• _TASK REQUIREMENTS_
Whenever the string "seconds" turns up in a line of the data below, copy that line.

• _GIVEN INFORMATION_
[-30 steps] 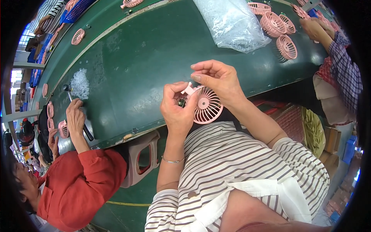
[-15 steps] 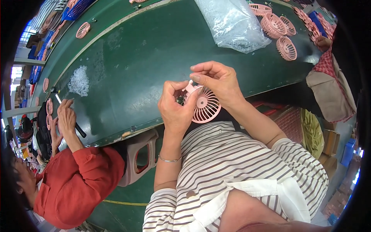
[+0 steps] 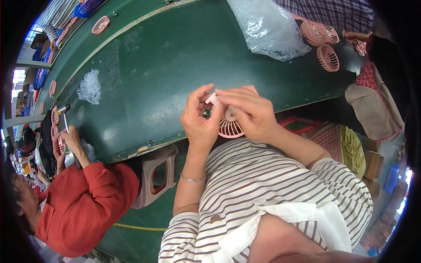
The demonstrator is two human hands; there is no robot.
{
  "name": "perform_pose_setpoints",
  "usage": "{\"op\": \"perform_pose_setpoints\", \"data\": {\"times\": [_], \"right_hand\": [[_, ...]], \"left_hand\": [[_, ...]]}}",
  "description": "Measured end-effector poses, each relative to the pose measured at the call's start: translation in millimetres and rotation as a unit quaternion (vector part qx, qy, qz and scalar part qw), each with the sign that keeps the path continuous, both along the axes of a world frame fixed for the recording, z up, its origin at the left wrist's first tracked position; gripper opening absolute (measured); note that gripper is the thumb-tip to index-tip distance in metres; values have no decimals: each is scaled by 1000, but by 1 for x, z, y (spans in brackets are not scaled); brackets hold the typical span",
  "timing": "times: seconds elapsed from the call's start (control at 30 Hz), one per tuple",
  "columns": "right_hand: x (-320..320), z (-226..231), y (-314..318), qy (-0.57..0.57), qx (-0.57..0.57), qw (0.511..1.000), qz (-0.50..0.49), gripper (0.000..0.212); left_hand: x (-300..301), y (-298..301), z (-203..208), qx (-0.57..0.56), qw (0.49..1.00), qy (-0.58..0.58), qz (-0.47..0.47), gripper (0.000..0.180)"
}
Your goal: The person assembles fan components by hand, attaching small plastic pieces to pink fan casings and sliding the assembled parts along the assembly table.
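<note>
A round pink fan grille (image 3: 231, 128) with radial slots is between my hands, near the front edge of the green work table. My left hand (image 3: 198, 115) grips it by its pale pink neck piece (image 3: 213, 99), thumb and fingers on either side. A small dark part (image 3: 206, 113) shows beside the left palm. My right hand (image 3: 253, 111) lies over the grille's upper right, fingers bent and pressed together at the neck piece; what its fingertips pinch is hidden.
The green table (image 3: 149, 79) carries a heap of small clear pieces (image 3: 89, 87), a clear plastic bag (image 3: 272, 33) and several pink grilles (image 3: 328, 57). At left, a co-worker in red (image 3: 87, 206) holds a hammer (image 3: 64, 114). A plaid sleeve (image 3: 329, 13) reaches in at upper right.
My right hand has come down over the grille and covers more of it. The co-worker's hammer has shifted and tilted. The plaid sleeve has appeared over the grilles at upper right.
</note>
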State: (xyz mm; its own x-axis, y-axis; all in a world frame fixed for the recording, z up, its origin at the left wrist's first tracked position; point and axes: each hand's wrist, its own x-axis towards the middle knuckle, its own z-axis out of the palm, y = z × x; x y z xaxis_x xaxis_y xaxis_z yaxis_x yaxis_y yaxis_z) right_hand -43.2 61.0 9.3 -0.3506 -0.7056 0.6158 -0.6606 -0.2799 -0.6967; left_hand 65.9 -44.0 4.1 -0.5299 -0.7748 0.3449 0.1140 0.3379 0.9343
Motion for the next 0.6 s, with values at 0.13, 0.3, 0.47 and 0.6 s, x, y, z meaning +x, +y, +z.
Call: {"op": "perform_pose_setpoints", "data": {"times": [0.13,0.3,0.47,0.6], "right_hand": [[-7,-5,-9,-266,34,962,54,30],[-10,-1,-11,-178,21,979,98,32],[-22,-3,-9,-124,46,986,105,28],[-29,-1,-1,-198,72,965,157,24]], "left_hand": [[-1,-4,-1,42,998,43,-33,30],[-3,-9,-2,36,996,56,-63,26],[-3,-4,-9,25,997,22,-65,23],[-9,0,-4,-116,992,-36,-28,25]]}}
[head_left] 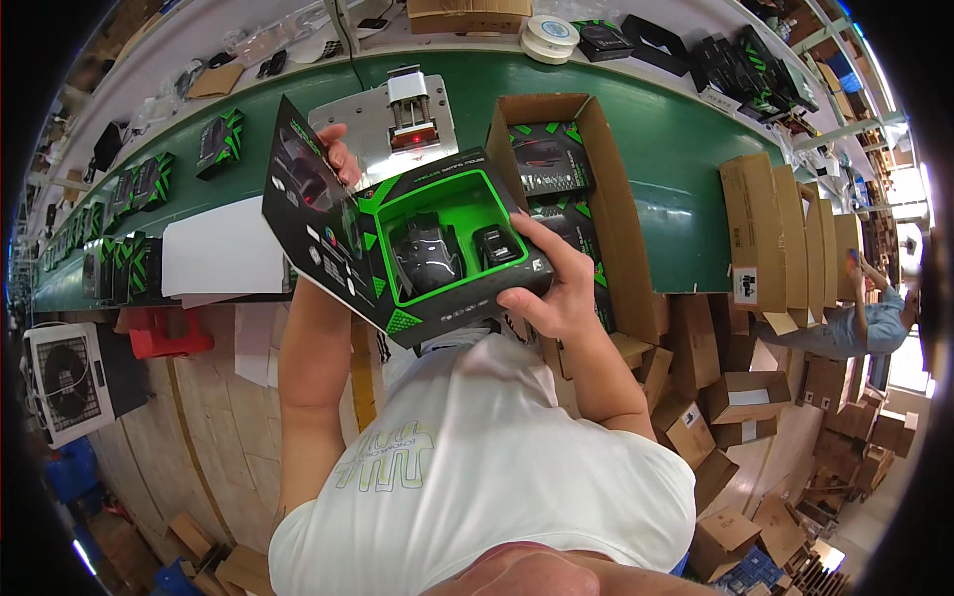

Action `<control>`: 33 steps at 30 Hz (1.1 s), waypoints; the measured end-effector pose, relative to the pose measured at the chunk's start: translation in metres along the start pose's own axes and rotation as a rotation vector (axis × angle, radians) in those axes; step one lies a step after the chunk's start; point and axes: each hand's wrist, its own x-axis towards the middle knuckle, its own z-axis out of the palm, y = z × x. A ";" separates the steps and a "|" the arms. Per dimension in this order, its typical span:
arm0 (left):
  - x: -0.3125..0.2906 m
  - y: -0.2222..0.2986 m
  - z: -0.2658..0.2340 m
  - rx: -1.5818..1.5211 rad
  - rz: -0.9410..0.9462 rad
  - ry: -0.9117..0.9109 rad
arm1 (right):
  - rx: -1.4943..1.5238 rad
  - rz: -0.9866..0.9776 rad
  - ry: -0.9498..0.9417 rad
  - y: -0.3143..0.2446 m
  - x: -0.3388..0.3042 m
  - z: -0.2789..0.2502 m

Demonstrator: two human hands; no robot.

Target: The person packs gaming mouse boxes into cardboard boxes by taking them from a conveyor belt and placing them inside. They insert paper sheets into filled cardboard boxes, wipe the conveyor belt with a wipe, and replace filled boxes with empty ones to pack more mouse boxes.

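Observation:
Over the bench edge in front of me, a black and green computer mouse box [452, 298] is held up, tilted. Its front flap [313, 214] stands swung out to the left. Through the clear window a dark mouse [427, 253] and a smaller black piece [495, 245] show against a bright green lining. My left hand [341, 157] holds the box from the flap side; its fingers curl past the flap's top edge, and the palm is hidden behind it. My right hand [556, 278] grips the box's right side, thumb on the lower edge and fingers by the window.
Right beside my hands stands an open carton [621, 199] with similar boxes inside. Behind the box is a metal device [412, 109] with a red light. More mouse boxes [221, 142] line the green bench on the left. Flat cartons [765, 219] stand right; another person [870, 318] works beyond.

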 end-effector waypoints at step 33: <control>0.000 -0.066 0.136 1.581 0.612 0.588 | 0.908 0.323 -0.105 0.037 -0.027 -0.023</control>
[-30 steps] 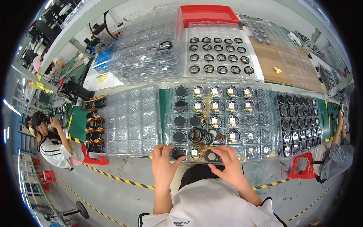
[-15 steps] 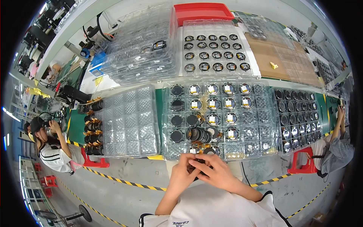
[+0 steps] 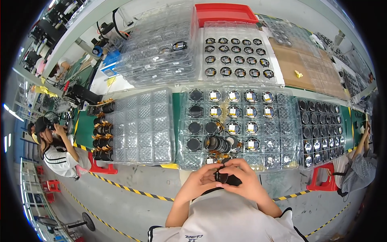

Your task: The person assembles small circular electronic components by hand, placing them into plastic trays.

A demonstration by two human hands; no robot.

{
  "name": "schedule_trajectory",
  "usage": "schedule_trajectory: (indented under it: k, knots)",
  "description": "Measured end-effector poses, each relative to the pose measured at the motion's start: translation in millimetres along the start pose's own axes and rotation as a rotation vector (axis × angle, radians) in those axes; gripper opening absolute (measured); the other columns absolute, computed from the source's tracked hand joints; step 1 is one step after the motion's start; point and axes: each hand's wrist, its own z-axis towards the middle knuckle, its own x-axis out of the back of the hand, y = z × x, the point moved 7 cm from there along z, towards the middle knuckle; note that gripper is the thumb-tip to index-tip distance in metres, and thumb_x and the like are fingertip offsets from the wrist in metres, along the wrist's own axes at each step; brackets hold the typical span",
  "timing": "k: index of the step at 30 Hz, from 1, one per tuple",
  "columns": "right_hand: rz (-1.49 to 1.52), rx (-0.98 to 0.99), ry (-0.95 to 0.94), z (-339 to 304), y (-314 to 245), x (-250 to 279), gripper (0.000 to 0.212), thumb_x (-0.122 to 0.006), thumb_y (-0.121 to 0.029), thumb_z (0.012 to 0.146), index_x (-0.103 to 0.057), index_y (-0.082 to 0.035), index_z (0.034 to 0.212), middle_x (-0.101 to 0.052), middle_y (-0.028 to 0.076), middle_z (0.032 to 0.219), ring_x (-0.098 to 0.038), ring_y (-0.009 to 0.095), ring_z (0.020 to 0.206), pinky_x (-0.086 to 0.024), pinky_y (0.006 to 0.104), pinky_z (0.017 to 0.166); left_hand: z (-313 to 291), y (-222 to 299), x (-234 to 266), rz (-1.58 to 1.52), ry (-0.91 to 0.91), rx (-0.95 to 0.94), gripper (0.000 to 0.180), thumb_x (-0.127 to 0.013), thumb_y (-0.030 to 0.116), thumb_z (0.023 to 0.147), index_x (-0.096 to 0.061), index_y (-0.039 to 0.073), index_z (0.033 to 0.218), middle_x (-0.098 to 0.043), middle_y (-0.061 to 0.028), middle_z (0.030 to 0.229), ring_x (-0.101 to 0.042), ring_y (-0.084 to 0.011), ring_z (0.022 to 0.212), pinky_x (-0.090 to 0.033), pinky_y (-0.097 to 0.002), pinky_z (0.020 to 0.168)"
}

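Note:
Just in front of my body, near the front edge of the table, both hands meet on a small round black part (image 3: 221,176). The fingers of my left hand (image 3: 196,182) close on its left side. My right hand (image 3: 248,183) grips the right side with thumb and fingers. Fingers cover much of the part, and I cannot make out its details. Beyond the hands lies a clear plastic tray (image 3: 278,141) with square pockets. It carries black discs (image 3: 195,128), round modules with white labels (image 3: 252,127) and a leaning row of round discs (image 3: 217,144).
An unfilled-looking clear tray (image 3: 143,129) lies left, beside stacked black parts with orange flex strips (image 3: 103,143). Another tray of round dark parts (image 3: 318,131) sits right. Behind are stacked clear trays (image 3: 157,60), a white tray of modules (image 3: 238,60) and a red bin (image 3: 225,14). Co-workers sit on both sides.
My hands have spread slightly apart, and the round black part between them shows more. The whole view has shifted a little, with the table things now farther right.

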Motion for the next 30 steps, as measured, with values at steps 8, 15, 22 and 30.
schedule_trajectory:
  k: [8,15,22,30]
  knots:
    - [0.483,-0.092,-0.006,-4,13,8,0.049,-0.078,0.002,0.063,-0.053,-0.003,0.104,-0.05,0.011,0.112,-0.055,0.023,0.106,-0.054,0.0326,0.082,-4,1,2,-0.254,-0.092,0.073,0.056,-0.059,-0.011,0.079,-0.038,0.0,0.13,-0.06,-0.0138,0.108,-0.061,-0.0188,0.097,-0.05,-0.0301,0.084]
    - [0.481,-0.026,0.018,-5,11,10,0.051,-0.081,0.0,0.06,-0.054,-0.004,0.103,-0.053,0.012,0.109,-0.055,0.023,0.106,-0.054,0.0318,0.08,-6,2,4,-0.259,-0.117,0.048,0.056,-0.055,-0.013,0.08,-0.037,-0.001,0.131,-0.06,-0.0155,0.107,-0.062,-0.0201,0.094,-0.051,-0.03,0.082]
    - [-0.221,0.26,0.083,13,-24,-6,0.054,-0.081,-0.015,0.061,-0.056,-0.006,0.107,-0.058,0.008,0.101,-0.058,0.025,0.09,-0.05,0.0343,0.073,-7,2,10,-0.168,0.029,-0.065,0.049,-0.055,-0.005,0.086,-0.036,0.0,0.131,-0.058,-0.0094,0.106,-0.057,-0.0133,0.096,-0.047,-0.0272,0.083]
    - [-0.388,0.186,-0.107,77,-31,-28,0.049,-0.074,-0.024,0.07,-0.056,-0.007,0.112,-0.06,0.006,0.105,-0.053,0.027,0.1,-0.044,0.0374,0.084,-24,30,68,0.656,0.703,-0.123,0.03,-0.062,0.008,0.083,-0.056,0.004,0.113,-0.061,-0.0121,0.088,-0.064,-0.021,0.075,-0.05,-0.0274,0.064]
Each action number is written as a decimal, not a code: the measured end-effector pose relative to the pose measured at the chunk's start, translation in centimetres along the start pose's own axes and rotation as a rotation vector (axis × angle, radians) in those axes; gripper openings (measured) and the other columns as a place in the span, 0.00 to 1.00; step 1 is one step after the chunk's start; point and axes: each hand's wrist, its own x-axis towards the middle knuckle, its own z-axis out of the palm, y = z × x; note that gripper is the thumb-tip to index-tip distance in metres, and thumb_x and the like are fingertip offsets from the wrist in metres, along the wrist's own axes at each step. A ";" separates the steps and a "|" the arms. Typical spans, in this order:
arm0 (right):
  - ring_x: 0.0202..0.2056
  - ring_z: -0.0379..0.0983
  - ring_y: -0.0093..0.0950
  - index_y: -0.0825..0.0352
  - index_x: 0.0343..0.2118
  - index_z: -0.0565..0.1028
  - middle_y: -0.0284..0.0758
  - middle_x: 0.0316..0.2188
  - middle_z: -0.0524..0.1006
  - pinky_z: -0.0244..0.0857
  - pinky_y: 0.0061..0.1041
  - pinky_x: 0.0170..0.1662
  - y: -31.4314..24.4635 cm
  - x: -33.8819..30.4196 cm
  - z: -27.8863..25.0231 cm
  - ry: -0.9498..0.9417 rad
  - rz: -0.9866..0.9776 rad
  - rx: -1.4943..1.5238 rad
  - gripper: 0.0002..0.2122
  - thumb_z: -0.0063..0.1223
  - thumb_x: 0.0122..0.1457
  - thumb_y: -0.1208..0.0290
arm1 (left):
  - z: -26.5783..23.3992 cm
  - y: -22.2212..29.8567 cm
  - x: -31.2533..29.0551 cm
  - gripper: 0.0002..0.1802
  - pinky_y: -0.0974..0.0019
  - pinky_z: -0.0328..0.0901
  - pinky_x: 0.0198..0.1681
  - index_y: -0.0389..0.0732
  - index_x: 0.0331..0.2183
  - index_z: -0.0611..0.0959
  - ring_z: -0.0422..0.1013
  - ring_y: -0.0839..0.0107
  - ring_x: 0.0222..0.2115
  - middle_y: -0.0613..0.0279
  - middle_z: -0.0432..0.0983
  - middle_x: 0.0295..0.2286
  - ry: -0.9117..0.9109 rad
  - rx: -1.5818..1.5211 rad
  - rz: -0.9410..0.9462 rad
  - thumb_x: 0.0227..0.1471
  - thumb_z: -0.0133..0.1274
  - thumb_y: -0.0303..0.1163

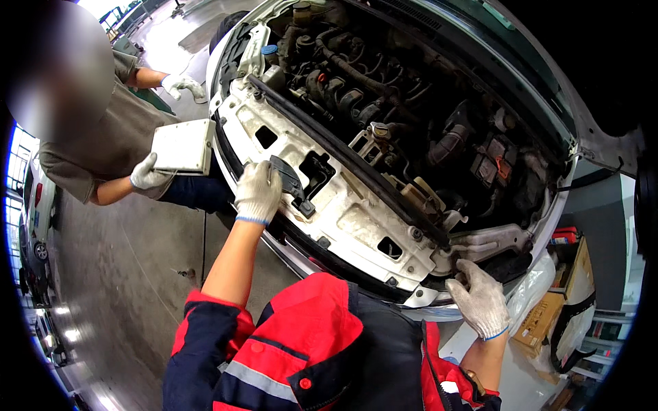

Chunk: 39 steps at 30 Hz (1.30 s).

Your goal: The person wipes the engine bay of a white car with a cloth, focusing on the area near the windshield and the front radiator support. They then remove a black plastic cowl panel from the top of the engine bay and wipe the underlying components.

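My left hand (259,193), in a white knit glove with a blue cuff edge, grips a dark grey plastic piece (288,179) at the front of the car's engine bay. The piece lies against the white front panel (349,212), beside a square cutout; part of it is hidden by my fingers. My right hand (478,300), gloved alike, is at the front corner on the right, next to the dark headlight area (504,264). Its fingers are bent and apart, and nothing shows between them.
A co-worker (103,130) in white gloves stands at the left, holding a flat white box-shaped part (182,146). The engine (363,89) lies exposed behind a black crossbar (343,161). At the right are a cardboard box (539,322) and clear plastic sheeting (533,291).
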 end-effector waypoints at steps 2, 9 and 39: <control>0.46 0.80 0.45 0.70 0.53 0.76 0.49 0.45 0.81 0.73 0.39 0.50 0.2 -0.6 0.1 0.031 0.009 0.023 0.25 0.62 0.57 0.58 | -3.5 0.2 -2.8 0.21 0.49 0.70 0.48 0.39 0.45 0.80 0.74 0.48 0.42 0.48 0.76 0.41 0.330 0.041 0.503 0.47 0.65 0.30; 0.48 0.79 0.45 0.69 0.55 0.75 0.50 0.48 0.80 0.73 0.38 0.52 1.7 -1.7 0.8 -0.006 0.028 -0.007 0.26 0.61 0.57 0.58 | -9.3 -8.6 -4.7 0.40 0.34 0.61 0.60 0.46 0.59 0.69 0.64 0.45 0.58 0.46 0.67 0.54 0.609 0.568 0.627 0.47 0.66 0.42; 0.48 0.74 0.25 0.69 0.58 0.70 0.38 0.49 0.77 0.68 0.28 0.56 3.9 0.9 10.0 0.143 -0.261 1.308 0.23 0.35 0.76 0.53 | -5.5 23.7 -15.5 0.18 0.70 0.64 0.26 0.35 0.33 0.82 0.70 0.76 0.24 0.63 0.78 0.27 -0.995 -1.175 -0.247 0.58 0.59 0.43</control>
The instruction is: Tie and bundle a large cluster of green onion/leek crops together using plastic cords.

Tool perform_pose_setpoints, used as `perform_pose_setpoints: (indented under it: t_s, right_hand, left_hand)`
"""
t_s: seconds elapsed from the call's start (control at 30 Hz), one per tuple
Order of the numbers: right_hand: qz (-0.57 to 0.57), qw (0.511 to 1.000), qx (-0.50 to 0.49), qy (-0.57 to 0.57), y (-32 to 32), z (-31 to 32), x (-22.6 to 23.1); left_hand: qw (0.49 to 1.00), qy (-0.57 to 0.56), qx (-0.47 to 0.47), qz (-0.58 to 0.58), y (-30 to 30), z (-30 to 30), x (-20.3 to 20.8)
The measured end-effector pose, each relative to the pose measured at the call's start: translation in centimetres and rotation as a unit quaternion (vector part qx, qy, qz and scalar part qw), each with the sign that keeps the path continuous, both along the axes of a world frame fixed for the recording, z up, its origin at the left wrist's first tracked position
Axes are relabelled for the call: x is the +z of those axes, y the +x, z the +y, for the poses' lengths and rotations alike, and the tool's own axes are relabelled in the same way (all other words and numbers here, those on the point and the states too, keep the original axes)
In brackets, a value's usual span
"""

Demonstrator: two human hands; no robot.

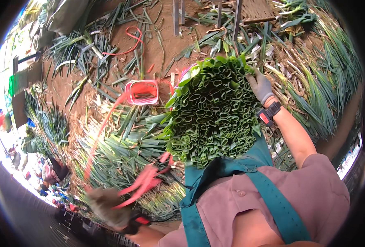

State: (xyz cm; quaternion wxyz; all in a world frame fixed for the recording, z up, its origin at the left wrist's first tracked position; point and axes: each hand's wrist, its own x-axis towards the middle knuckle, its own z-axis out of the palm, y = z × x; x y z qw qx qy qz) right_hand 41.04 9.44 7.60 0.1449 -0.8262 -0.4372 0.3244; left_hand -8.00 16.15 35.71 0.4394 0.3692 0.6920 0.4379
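Note:
A thick bundle of green onions (215,109) stands upright against my teal apron, its hollow cut leaf ends facing up. My right hand (261,85), in a grey glove, grips the upper right side of the bundle. My left hand (110,207), also gloved, is at the lower left, blurred by motion. A red plastic strip (101,131) runs from a small pink-red basket (142,92) down to this hand, which seems closed on it. Between my left hand and the bundle hang other loose pink-red strips (143,185). The bundle's lower part is hidden.
Loose green onions (125,152) cover the ground at left, and a long heap (334,74) lies along the right. Metal legs (237,20) and a wooden board (256,10) stand at the far side. Another red strip (138,39) lies on the brown soil (116,37).

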Motion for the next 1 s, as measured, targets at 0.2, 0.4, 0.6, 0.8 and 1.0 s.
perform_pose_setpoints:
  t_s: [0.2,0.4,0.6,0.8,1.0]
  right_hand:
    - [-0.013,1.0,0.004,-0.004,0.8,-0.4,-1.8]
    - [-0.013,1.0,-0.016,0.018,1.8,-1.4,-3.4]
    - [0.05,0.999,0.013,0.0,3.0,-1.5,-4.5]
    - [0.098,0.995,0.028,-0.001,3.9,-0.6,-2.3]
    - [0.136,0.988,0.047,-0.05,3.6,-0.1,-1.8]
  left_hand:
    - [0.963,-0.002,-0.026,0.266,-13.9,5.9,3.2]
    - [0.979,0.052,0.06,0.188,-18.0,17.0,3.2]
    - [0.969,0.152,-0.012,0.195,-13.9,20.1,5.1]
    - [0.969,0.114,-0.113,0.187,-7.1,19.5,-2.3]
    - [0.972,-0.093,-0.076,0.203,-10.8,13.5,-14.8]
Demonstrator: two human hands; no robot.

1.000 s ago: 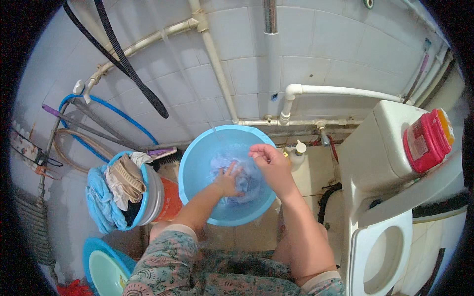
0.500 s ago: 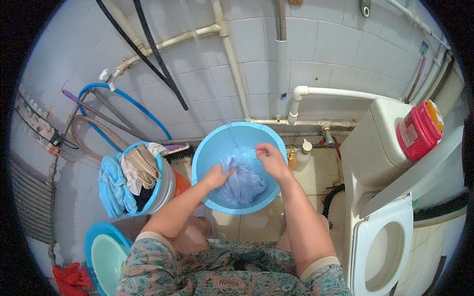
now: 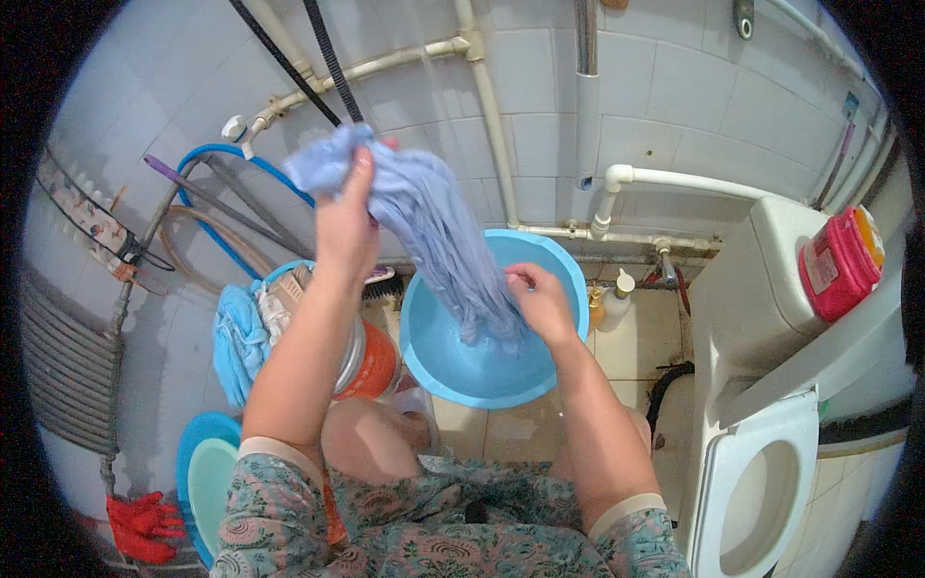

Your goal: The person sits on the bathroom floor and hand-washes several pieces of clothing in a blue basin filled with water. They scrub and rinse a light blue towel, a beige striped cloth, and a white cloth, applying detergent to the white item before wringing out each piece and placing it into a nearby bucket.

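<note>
A wet light-blue garment (image 3: 424,222) hangs in a long bunch, its upper end gripped in my raised left hand (image 3: 349,226) with the thumb over the cloth. Its lower end reaches down into a blue plastic basin (image 3: 424,371) on the floor. Over the basin's right side, my right hand (image 3: 542,303) has its fingers curled in at the garment's right edge, seemingly pinching it. Water in the basin is partly hidden behind the cloth. A thin stream of water seems to fall from above, behind the garment.
Left of the basin, a bucket holds clothes, a blue towel (image 3: 239,337) among them, beside an orange bucket (image 3: 371,361). Nested basins (image 3: 212,482) and red gloves (image 3: 145,525) lie lower left. Pump bottles (image 3: 615,303) stand right of the basin, near a toilet (image 3: 761,491).
My left hand has lifted the garment up and to the left out of the basin, stretching it out. My right hand has come to the garment's edge. The view has shifted slightly.
</note>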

• _TASK ANSWER_
  "timing": "times: seconds elapsed from the call's start (control at 30 Hz), one per tuple",
t_s: seconds elapsed from the call's start (control at 30 Hz), one per tuple

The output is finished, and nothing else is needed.